Work to be completed
Your answer must be every line below, repeated exactly.

Given information
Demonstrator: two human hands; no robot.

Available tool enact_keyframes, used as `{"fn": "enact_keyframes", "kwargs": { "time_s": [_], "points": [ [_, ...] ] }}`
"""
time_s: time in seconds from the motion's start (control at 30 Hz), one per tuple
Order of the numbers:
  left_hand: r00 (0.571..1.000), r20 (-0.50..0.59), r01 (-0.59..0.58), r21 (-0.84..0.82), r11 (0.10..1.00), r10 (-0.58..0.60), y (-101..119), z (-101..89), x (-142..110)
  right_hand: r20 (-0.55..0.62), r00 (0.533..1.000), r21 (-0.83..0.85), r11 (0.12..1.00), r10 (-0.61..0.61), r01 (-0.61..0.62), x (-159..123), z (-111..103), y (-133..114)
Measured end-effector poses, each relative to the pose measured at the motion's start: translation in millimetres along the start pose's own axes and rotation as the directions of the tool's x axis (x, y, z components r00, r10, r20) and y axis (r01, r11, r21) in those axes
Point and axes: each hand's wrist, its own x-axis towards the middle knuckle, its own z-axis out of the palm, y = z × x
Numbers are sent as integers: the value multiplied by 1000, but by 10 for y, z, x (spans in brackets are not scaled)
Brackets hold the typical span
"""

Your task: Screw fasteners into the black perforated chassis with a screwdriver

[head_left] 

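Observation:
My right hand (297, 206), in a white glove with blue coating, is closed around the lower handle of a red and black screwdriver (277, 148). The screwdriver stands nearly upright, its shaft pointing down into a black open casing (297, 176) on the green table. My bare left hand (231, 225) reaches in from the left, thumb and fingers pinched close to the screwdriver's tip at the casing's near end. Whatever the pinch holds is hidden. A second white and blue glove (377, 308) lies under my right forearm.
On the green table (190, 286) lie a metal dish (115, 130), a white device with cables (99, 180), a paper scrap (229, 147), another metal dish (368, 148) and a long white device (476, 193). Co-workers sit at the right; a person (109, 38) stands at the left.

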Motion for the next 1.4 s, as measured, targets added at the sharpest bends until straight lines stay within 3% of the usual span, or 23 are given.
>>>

Exercise solution
Demonstrator: two human hands; no robot.

Available tool enact_keyframes, used as `{"fn": "enact_keyframes", "kwargs": { "time_s": [_], "points": [ [_, ...] ] }}`
"""
time_s: time in seconds from the motion's start (control at 30 Hz), one per tuple
Order of the numbers:
  left_hand: r00 (0.571..1.000), r20 (-0.50..0.59), r01 (-0.59..0.58), r21 (-0.84..0.82), r11 (0.10..1.00), r10 (-0.58..0.60), y (-101..119), z (-101..89), x (-142..110)
  right_hand: r20 (-0.55..0.62), r00 (0.533..1.000), r21 (-0.83..0.85), r11 (0.12..1.00), r10 (-0.61..0.61), r01 (-0.61..0.62), x (-159..123), z (-111..103), y (-133..114)
Measured end-effector poses, each relative to the pose measured at the motion's start: translation in millimetres along the start pose's own axes and rotation as the directions of the tool's x axis (x, y, z components r00, r10, r20) and y axis (r01, r11, r21) in those axes
Point and axes: each hand's wrist, its own x-axis towards the middle knuckle, its own z-axis out of the palm, y = z × x
Numbers are sent as integers: the value multiplied by 1000, but by 10 for y, z, x (spans in brackets are not scaled)
Brackets hold the typical span
"""

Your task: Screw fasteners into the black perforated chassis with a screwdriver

[head_left] 

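Observation:
My right hand (297, 206), in a white glove with blue coating, is closed around the lower handle of a red and black screwdriver (277, 148). The screwdriver stands nearly upright, its shaft pointing down into a black open casing (297, 176) on the green table. My bare left hand (231, 225) reaches in from the left, thumb and fingers pinched close to the screwdriver's tip at the casing's near end. Whatever the pinch holds is hidden. A second white and blue glove (377, 308) lies under my right forearm.
On the green table (190, 286) lie a metal dish (115, 130), a white device with cables (99, 180), a paper scrap (229, 147), another metal dish (368, 148) and a long white device (476, 193). Co-workers sit at the right; a person (109, 38) stands at the left.
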
Motion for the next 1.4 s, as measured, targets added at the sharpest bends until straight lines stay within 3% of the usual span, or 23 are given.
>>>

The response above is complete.